De guerre, il n'est en effet pas question officiellement, on parle seulement de ‘maintenir l'ordre', de 'pacifier'. Antoine part, laissant à Lyon sa femme et le bébé à naître. Il a choisi d'être infirmier : « Il n'était pas d'un tempérament guerrier, il préférait soigner ».
En effet, on ne lui demande pas de prendre les armes. Il travaille dans un hôpital de guerre, et est parfois envoyé sur le terrain pour soigner des blessés ou ramasser des cadavres. Mais ces corps abîmés ou détruits ne mentent pas et lui parlent bien d'une guerre sauvage, eux, pas d'un simple ‘maintien de l'ordre'. 

Superbe livre ! le plus beau que j'ai pu lire jusqu'alors sur cette guerre d'Algérie encore taboue, ‘faite' par mon père bien malgré lui, et dont il ne parlait pas, sauf pour justifier son aversion pour les oranges – je comprends pourquoi en suivant Antoine, cet homme doux, bienveillant et sensible, immergé dans l'horreur. 
« Il y a ceux qui auront fait l'Algérie, et les autres. Il y a ceux qui auront vu, et ceux qui auront perçu les événements en lisant les journaux, en écoutant les conversations sur le zinc, en se contentant de parcourir leurs lettres mensongères. »
« Les mois qu'ils viennent de vivre seront comme un secret, une expérience embarrassante qu'ils tairont instinctivement. […] Ils sont priés de ne plus y penser. De chasser le mauvais rêve d'un revers de la main. La guerre d'Algérie n'a pas eu lieu. »

On voit le flou dans lequel l'armée maintient ces appelés pour les apaiser ou les manipuler. Ils sont moins informés que leurs proches restés en France, la réalité leur apparaît progressivement - attentats en Algérie et à Paris, représailles, 'ratonnades', torture... 

Brigitte Giraud évoque joliment l'amitié, les confidences, l'amour, les lâchetés, les remords, le désespoir et l'autodestruction. Les détails du quotidien et les sentiments plus ou moins avouables donnent au récit une grande justesse : la jalousie envers les chanceux restés en France, le besoin soudain d'un fils d'échanger avec son père, parce que lui aussi a connu la guerre ; les lettres qu'on envoie, dans lesquelles on ne dit pas tout, où l'on rassure, et celles qu'on reçoit : « Le bonheur devant la phrase d'une mère, qui pour la première fois laisse deviner son amour, et à qui en retour ils tentent d'exprimer, sans trop s'épancher, l'attachement qu'ils n'ont jamais eu l'occasion de nommer. »

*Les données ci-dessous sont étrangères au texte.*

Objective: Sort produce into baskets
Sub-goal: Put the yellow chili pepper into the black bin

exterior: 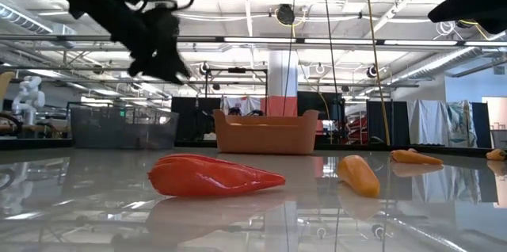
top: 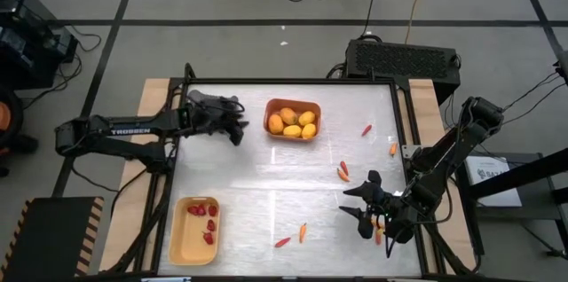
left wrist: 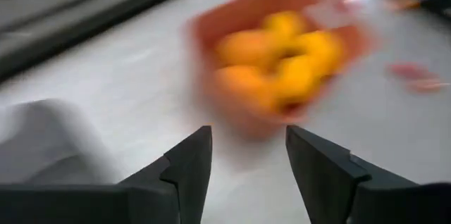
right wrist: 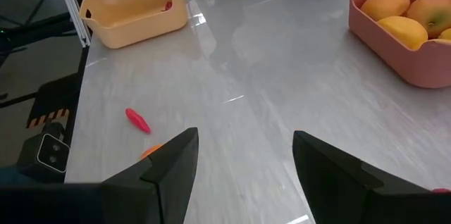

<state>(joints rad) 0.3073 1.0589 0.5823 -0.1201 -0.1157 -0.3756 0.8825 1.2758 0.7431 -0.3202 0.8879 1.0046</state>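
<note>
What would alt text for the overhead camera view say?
An orange basket holds yellow-orange fruits and a pale yellow basket holds red berries, while carrot sticks lie scattered on the white table. The left claw is beside the orange basket, the right claw near the table's right edge.

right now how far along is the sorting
Partly done. The yellow-orange fruits sit in the orange basket, and the red berries lie in the pale yellow basket. Nothing is in hand: the left claw hangs open beside the orange basket, and the right claw is open and empty. Left to do: the carrot-like sticks lie scattered on the table.
</note>
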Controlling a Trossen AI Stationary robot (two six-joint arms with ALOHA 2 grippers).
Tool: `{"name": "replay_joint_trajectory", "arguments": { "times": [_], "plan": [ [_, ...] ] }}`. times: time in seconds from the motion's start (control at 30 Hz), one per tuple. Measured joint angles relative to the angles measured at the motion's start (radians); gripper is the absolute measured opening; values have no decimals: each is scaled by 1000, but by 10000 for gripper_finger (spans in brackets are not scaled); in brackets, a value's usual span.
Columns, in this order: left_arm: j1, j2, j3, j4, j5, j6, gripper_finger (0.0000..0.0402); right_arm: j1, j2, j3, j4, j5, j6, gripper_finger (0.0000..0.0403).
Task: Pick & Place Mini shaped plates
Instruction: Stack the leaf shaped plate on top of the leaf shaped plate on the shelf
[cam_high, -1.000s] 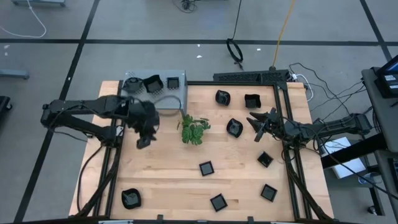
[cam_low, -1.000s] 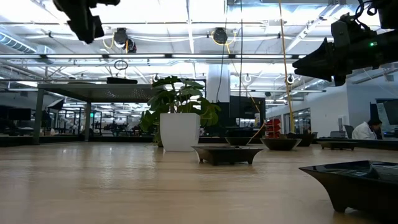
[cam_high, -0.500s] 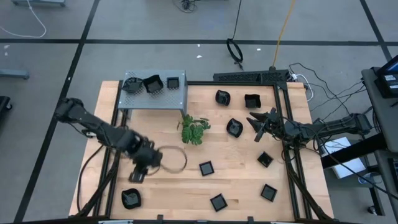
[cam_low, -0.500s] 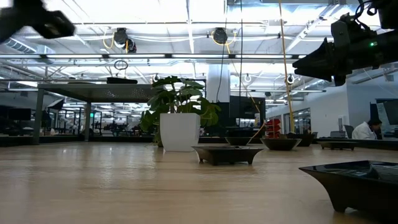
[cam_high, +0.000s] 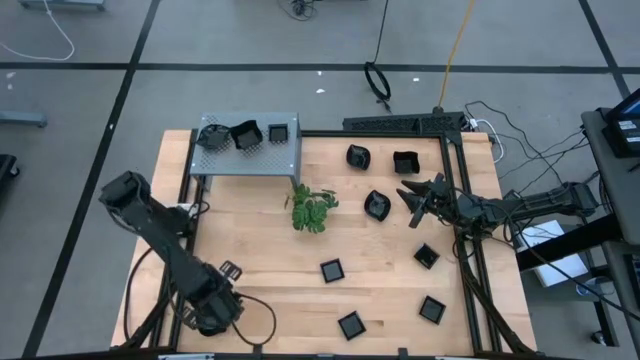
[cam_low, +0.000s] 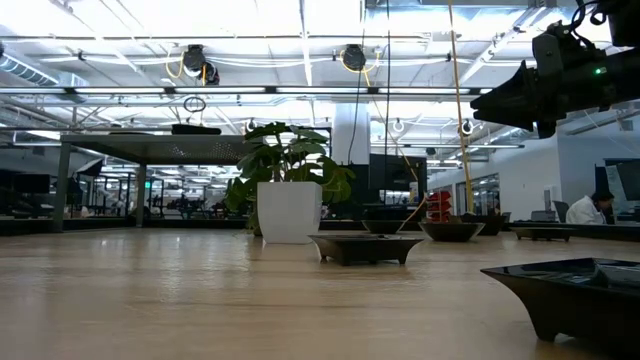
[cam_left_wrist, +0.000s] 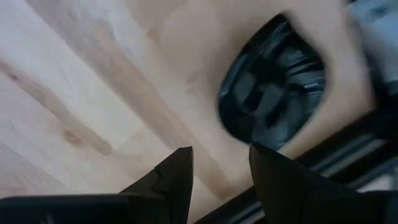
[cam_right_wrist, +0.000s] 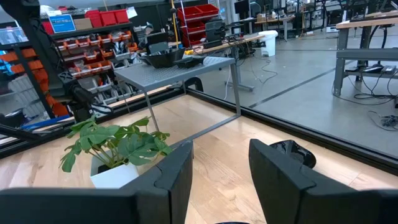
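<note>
Here the left pincer (cam_high: 212, 318) hangs low over the near-left corner of the bench (cam_high: 260, 245), its fingers (cam_left_wrist: 177, 177) parted with nothing between them. A rounded black mini plate (cam_left_wrist: 273, 84) lies on the wood just ahead of the fingertips, apart from them, close beside the dark frame rail at the bench edge. The right pincer (cam_high: 408, 197) hovers at the far-right side, fingers (cam_right_wrist: 174, 171) spread and empty; a rounded plate (cam_high: 377, 206) lies just beside it, toward the plant sprig (cam_high: 312, 209), and another dish (cam_right_wrist: 292, 151) sits ahead of its tips. More plates rest on the grey perforated box (cam_high: 250, 148).
</note>
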Motion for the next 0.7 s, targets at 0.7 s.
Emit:
{"name": "replay_joint_trajectory", "arguments": {
  "times": [0.7],
  "plan": [
    [-59,137,-25,202,-46,-64,161,0,0,0,0,0,0,145]
  ]
}}
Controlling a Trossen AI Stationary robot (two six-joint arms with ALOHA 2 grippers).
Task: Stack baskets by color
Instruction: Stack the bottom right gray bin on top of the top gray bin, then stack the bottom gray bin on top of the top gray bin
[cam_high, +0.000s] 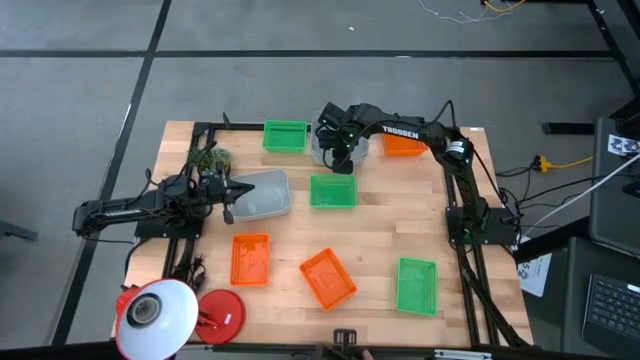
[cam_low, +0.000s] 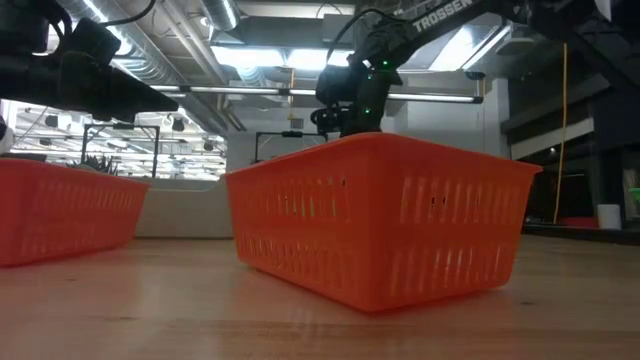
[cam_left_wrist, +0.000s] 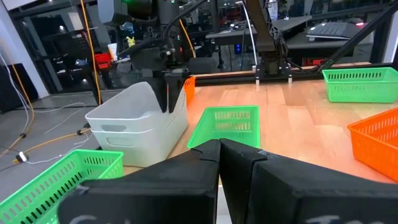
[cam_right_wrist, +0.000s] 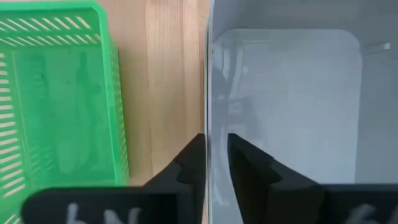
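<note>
A grey-white basket (cam_high: 328, 150) stands on its base near the table's far edge, between a green basket (cam_high: 285, 135) and an orange one (cam_high: 404, 145). My right gripper (cam_right_wrist: 216, 140) points down over its near-side wall (cam_right_wrist: 209, 93), open by a narrow gap. One finger is outside the wall and one inside. A second grey-white basket (cam_high: 262, 193) sits at the left. My left gripper (cam_high: 228, 203) hovers shut beside it. Two more green baskets (cam_high: 333, 190) (cam_high: 417, 285) and two orange ones (cam_high: 250, 258) (cam_high: 327, 277) lie about the table. My right gripper straddles the grey-white basket's upright wall (cam_right_wrist: 208, 127) from above. The outer finger (cam_right_wrist: 193, 158) lies close against the wall, and I cannot tell whether it touches. A gap shows between the wall and the inner finger (cam_right_wrist: 249, 165).
A red lamp base (cam_high: 220, 310) with a white shade (cam_high: 160, 315) stands at the near left corner. Bare wood lies between the middle green basket and the near row. In the low view an orange basket (cam_low: 380, 220) fills the foreground.
</note>
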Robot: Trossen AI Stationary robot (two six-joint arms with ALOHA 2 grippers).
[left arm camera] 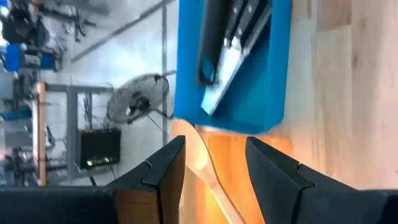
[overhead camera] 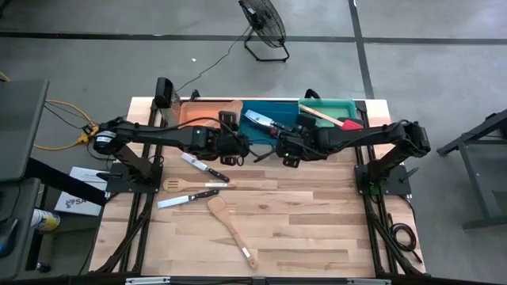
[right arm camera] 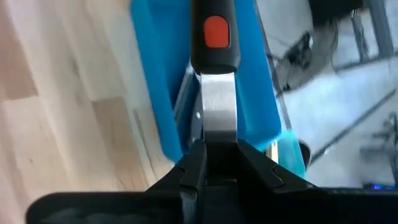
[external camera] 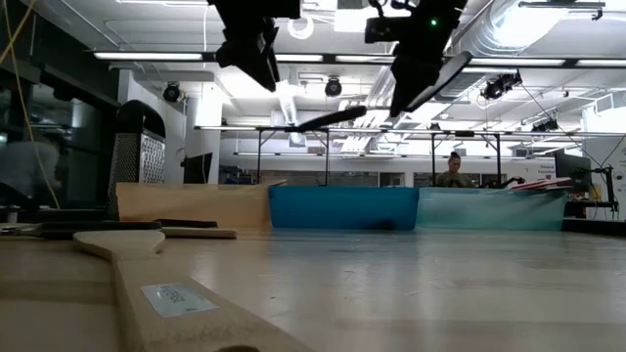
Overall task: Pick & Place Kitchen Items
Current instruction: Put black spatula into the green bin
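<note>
My right gripper (right arm camera: 217, 146) is shut on a utensil with a steel blade and a black handle (right arm camera: 214, 31) bearing an orange-red spot. It hangs over the blue bin (overhead camera: 273, 111). In the low view the dark handle (external camera: 333, 119) sticks out leftward from that gripper (external camera: 421, 73), high above the table. My left gripper (left arm camera: 214, 162) stands open and holds nothing, above where the orange bin (overhead camera: 202, 112) meets the blue bin (left arm camera: 261, 93). Knives (left arm camera: 233, 56) lie in the blue bin. Other kitchen items lie flat on the table: two knives (overhead camera: 204, 168) (overhead camera: 186, 198), a wooden fork (overhead camera: 194, 185) and a wooden spatula (overhead camera: 234, 226). My right gripper pinches the utensil's steel part (right arm camera: 217, 118) between its two fingers, just short of the black handle. The fingers slant down toward the table's far side and lie along the utensil, whose handle points on ahead of them. The utensil is lifted clear, above the blue bin.
Three bins stand in a row along the far edge: orange, blue, and green (overhead camera: 329, 107) with a red-headed turner (overhead camera: 339, 120) in it. A pale wooden utensil (overhead camera: 234, 107) lies in the orange bin. The table's near half (overhead camera: 317, 229) is bare wood.
</note>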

Une lecture à partager, notamment avec nos grands enfants. Contrairement aux deux ou trois précédentes, leur génération et celle de leur père ont été jusqu'alors épargnées par la mobilisation de civils. Une chance inouïe... 

■  L'écriture et la sensibilité de Brigitte Giraud m'avaient déjà beaucoup touchée dans Nico et Une année étrangère (autres thèmes, autres blessures).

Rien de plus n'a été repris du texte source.